Asked during an MSNBC interview on Monday about whether Trump would be re-nominated in 2020, Collins said "it's far too early to tell" if the president would win. Traditionally, presidents have faced no opposition from their own party in their efforts to run for re-election.
Collins also said that she did not vote for Trump in last year's general election.
“I didn’t support the president when he was our party’s nominee. That was a very difficult position for me to take. I’d never taken it before. Instead, I wrote in the name of [House Speaker] Paul Ryan, and that was very hard for me to do as a lifelong Republican,” Collins said.
The centrist Republican senator was also asked about Trump's response to recent violence at the fascist-organized rally in Charlottesville, Virginia on Aug. 12.
"The president had a moral obligation to speak with absolute clarity from the very beginning, and stick with that, not shift back and forth, to denounce the neo-Nazis the white supremacists the anti-Antisemitism that we heard," Collins told host Hallie Jackson.
She continued: "Unfortunately he wavered back and forth. There are no good neo-Nazis.
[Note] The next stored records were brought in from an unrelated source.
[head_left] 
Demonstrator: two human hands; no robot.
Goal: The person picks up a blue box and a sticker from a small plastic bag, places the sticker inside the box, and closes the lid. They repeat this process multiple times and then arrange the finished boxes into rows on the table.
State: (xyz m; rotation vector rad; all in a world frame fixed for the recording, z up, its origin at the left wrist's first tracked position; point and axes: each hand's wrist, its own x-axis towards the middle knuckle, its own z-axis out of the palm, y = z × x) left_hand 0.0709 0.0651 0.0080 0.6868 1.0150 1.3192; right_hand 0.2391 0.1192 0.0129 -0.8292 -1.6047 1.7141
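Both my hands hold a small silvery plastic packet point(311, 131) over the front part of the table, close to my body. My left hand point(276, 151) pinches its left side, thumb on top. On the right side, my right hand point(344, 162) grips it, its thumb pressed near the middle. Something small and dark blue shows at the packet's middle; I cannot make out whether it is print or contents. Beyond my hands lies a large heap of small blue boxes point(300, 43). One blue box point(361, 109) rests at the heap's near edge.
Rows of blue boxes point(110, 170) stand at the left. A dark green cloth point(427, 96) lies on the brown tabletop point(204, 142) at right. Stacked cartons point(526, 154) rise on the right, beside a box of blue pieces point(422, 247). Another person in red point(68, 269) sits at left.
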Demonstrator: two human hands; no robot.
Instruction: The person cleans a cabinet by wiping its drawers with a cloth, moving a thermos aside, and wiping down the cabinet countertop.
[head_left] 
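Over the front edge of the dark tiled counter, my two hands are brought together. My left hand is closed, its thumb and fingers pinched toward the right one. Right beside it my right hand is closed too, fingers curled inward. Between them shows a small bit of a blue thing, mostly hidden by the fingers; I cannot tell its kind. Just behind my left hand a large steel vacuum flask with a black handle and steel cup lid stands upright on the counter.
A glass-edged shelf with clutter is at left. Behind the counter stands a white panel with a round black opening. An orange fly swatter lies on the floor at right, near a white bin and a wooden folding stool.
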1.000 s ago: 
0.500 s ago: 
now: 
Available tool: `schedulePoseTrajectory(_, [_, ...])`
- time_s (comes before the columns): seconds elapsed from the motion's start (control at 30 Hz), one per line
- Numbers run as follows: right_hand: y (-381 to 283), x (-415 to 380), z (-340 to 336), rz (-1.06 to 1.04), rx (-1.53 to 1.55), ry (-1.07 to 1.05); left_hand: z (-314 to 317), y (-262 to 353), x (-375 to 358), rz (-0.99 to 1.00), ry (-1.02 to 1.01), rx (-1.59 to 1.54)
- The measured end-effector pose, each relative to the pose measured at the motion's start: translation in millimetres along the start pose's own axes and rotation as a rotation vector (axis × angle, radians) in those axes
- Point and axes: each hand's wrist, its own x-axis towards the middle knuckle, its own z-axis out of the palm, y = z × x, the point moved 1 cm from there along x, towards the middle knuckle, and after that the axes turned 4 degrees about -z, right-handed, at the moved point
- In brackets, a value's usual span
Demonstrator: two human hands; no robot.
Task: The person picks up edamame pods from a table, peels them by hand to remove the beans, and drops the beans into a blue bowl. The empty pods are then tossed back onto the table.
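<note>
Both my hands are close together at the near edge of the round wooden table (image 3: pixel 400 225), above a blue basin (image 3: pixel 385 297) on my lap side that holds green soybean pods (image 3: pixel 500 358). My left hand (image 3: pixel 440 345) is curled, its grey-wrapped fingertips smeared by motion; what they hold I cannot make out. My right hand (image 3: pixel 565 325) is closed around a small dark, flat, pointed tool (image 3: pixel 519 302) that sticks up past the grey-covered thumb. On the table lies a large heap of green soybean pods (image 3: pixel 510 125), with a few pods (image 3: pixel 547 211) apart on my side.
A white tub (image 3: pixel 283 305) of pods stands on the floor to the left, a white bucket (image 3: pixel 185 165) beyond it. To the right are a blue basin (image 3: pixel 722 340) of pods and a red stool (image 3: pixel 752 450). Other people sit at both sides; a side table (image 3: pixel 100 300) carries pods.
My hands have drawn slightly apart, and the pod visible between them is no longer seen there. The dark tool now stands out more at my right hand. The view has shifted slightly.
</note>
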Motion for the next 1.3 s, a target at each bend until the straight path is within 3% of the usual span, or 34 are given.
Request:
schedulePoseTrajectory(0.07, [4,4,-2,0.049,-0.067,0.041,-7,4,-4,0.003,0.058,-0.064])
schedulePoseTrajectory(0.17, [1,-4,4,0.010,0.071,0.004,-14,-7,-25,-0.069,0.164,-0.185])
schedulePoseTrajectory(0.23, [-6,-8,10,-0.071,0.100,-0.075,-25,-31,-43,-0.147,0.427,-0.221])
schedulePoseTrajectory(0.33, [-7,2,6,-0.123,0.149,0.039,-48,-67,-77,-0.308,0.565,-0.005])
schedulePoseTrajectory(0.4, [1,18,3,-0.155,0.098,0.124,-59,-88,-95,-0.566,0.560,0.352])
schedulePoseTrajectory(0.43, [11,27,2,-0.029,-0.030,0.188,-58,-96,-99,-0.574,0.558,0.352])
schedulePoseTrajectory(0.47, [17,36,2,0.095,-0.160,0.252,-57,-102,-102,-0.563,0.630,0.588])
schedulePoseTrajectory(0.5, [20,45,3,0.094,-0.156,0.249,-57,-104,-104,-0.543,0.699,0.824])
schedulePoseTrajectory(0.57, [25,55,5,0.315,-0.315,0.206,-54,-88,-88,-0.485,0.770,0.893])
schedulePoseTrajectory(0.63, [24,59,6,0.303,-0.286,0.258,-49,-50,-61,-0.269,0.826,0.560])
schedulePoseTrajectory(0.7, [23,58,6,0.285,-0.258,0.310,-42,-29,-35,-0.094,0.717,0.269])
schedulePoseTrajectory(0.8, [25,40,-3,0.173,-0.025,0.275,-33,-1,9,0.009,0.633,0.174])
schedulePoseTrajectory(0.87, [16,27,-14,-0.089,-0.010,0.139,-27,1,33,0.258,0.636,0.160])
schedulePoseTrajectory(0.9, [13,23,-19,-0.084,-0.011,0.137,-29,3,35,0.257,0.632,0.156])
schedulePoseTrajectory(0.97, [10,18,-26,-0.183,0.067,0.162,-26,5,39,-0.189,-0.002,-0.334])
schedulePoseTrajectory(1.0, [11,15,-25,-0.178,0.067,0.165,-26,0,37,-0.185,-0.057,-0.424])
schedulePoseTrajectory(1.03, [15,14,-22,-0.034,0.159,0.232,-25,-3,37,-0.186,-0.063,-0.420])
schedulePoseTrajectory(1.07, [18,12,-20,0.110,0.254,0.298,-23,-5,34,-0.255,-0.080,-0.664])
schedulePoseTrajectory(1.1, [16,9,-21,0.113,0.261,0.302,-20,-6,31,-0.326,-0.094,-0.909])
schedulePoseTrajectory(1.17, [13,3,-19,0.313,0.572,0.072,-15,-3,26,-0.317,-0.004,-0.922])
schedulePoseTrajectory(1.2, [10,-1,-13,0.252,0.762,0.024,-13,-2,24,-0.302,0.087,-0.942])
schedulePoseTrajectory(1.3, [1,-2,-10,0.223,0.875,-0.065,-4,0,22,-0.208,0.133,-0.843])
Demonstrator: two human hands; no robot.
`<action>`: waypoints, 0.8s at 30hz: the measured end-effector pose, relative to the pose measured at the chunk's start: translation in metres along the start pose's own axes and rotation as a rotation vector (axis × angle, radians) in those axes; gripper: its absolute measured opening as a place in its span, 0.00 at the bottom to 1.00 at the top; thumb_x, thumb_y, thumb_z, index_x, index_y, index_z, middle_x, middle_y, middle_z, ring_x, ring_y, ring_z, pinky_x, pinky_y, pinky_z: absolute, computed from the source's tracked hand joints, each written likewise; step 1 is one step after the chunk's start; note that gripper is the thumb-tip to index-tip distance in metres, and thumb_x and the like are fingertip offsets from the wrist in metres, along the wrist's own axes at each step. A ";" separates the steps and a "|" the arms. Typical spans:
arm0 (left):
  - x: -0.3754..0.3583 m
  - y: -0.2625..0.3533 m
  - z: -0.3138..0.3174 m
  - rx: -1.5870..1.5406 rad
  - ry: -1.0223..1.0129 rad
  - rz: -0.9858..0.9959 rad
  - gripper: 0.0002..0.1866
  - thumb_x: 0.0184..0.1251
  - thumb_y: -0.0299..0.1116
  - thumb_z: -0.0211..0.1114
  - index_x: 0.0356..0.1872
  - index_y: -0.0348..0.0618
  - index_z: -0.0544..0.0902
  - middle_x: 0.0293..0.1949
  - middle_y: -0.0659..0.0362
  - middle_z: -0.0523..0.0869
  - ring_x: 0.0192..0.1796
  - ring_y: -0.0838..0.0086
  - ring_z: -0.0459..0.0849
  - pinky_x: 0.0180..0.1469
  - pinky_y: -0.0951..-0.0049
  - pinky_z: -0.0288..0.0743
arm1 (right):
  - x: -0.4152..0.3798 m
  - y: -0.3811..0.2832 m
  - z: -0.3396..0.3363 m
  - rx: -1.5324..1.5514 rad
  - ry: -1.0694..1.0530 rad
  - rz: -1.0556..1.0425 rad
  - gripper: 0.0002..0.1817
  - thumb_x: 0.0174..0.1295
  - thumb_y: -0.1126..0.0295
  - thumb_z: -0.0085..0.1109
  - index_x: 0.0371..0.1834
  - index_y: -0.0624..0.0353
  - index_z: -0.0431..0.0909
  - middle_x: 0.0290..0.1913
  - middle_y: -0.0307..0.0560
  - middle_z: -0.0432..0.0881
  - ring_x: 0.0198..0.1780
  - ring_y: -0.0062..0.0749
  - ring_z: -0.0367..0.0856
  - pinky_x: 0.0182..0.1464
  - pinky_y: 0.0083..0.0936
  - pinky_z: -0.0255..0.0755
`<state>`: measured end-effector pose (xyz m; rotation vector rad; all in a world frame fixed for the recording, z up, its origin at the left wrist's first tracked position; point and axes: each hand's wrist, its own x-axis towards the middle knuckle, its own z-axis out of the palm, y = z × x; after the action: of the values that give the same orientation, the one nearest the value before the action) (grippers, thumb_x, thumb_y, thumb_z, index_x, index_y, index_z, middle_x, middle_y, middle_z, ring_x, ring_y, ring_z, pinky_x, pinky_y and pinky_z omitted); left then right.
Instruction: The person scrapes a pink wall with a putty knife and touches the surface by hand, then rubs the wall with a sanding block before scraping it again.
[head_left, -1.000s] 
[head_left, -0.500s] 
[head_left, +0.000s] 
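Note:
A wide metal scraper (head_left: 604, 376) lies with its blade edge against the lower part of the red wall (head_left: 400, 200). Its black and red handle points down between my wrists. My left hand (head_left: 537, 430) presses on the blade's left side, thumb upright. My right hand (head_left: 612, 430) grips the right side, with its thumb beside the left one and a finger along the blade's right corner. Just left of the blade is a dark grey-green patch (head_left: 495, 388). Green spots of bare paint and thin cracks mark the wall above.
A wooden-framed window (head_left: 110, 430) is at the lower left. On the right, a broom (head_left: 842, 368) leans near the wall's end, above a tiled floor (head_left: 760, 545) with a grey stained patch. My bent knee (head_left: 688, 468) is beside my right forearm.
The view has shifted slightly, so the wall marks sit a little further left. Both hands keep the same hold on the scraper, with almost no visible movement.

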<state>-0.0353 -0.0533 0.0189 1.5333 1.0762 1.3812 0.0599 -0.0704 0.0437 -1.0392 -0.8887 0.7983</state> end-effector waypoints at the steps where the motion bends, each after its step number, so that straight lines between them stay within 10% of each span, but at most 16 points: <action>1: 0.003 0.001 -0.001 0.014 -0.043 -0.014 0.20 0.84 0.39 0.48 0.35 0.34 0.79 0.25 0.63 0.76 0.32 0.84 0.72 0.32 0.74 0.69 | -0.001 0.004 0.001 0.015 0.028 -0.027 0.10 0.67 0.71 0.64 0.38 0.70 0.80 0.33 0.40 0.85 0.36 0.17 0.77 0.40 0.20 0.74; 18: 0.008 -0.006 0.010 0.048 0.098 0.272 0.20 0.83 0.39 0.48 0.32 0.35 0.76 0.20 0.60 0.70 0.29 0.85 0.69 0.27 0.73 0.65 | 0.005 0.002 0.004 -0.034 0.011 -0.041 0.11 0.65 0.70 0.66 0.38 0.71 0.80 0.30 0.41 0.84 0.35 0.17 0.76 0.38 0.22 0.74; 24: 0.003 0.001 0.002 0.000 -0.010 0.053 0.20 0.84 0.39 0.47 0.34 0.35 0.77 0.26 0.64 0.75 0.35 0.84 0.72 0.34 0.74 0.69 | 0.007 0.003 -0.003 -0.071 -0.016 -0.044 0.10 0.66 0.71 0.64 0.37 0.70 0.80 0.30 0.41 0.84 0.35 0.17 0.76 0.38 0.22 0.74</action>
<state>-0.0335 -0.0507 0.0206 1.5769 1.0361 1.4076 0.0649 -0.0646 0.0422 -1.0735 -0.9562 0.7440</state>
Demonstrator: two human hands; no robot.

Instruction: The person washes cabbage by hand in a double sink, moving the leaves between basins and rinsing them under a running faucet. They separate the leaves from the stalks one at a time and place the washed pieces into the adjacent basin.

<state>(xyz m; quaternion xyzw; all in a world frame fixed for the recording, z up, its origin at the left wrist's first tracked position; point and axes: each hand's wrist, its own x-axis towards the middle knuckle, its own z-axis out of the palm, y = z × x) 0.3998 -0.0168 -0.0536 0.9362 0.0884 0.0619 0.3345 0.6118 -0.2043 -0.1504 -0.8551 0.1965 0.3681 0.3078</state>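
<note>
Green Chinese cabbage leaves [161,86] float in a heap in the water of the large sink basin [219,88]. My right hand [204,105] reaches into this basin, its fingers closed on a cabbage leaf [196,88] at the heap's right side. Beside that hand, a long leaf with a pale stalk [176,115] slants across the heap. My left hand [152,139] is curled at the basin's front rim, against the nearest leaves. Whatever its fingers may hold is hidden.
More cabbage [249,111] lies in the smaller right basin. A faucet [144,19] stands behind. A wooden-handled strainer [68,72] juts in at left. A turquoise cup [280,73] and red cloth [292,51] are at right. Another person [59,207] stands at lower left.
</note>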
In this case, I think the president failed to meet the standard that we would have expected a president to do at a time like that. There should be no place for hatred, bigotry, and racism in this country and he should have said that very clearly. He did at times, but then he wavered back and forth in his message."
Collins has been the leader among the small number of Republicans in Congress who have opposed the party's efforts to cut federal spending instead of merely fixing issues that some health care customers, particularly ones in smaller metropolitan areas, have had with the Affordable Care Act. When Barack Obama was president, she was the sole member of the GOP to vote against a series of show votes that party leaders held to repeal Obama's signature achievement, knowing that he would not sign them.
Since Trump's repeated efforts to defend members of the Charlottesville rally as "very fine people," multiple Republicans have criticized the president's expressed sentiments. Even more have made their own condemnations of the racist groups involved with organizing the event.
Senate Foreign Relations Committee Chairman Bob Corker has also sharply criticized Trump, telling his Tennessee constituents that the president “has not yet been able to demonstrate the stability, nor some of the competence, that he needs to demonstrate in order for him to be successful.”
On Sunday, John Kasich, the Republican Ohio governor who refused to endorse Trump after being defeated by him as they both sought the GOP's 2016 nomination, did not definitively rule out a primary challenge to the president.
“I don't have any plans to do anything like that. I'm rooting for him to get it together,” Kasich told CNN host Jake Tapper. “We all are. I mean, we're only, like, seven months into this presidency.”